- _What you should do_
Check every line of the material for the word "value". Copy those that have it.

- _Material provided_
___
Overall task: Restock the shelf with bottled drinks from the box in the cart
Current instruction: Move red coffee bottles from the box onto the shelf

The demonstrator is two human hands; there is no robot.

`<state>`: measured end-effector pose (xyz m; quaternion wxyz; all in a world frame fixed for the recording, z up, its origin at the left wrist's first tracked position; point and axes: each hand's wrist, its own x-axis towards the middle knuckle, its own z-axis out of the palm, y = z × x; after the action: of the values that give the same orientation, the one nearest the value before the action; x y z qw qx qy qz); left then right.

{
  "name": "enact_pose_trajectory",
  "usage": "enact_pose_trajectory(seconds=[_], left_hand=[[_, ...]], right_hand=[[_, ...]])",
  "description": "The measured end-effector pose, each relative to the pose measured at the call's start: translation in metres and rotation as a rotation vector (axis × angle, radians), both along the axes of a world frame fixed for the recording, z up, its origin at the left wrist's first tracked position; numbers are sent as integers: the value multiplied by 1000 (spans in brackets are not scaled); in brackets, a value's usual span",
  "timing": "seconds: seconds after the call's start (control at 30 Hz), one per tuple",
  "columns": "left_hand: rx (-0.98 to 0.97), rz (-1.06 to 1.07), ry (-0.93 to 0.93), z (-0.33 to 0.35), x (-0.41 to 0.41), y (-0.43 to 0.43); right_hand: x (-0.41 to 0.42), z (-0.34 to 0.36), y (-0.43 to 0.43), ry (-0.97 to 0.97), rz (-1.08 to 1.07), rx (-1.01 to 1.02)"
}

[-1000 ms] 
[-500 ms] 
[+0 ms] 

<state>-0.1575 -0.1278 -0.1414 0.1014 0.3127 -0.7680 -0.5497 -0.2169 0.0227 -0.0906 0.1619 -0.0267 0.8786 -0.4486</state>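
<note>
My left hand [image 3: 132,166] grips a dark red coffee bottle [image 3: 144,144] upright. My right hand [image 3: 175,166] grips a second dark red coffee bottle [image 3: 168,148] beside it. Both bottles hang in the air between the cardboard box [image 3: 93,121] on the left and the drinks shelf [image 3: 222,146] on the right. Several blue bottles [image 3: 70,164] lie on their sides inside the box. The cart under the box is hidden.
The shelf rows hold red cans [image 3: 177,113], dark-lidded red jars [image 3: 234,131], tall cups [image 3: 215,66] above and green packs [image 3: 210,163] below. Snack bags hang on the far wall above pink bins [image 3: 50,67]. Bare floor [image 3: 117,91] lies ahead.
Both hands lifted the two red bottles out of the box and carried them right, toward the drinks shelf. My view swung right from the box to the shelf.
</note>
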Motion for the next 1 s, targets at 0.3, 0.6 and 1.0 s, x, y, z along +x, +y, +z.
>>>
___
- _Solution for this problem_
`<state>`: measured end-effector pose (xyz m; quaternion wxyz; all in a world frame fixed for the recording, z up, its origin at the left wrist's first tracked position; point and axes: each hand's wrist, its own x-axis towards the middle knuckle, its own z-axis out of the palm, y = z × x; after the action: of the values that give the same orientation, the one nearest the value before the action; x y z qw qx qy qz); left then right.
  "description": "The measured end-effector pose, each relative to the pose measured at the call's start: translation in metres and rotation as a rotation vector (axis × angle, radians), both along the axes of a world frame fixed for the recording, z up, its origin at the left wrist's first tracked position; numbers are sent as integers: the value multiplied by 1000 (spans in brackets are not scaled); in brackets, a value's usual span",

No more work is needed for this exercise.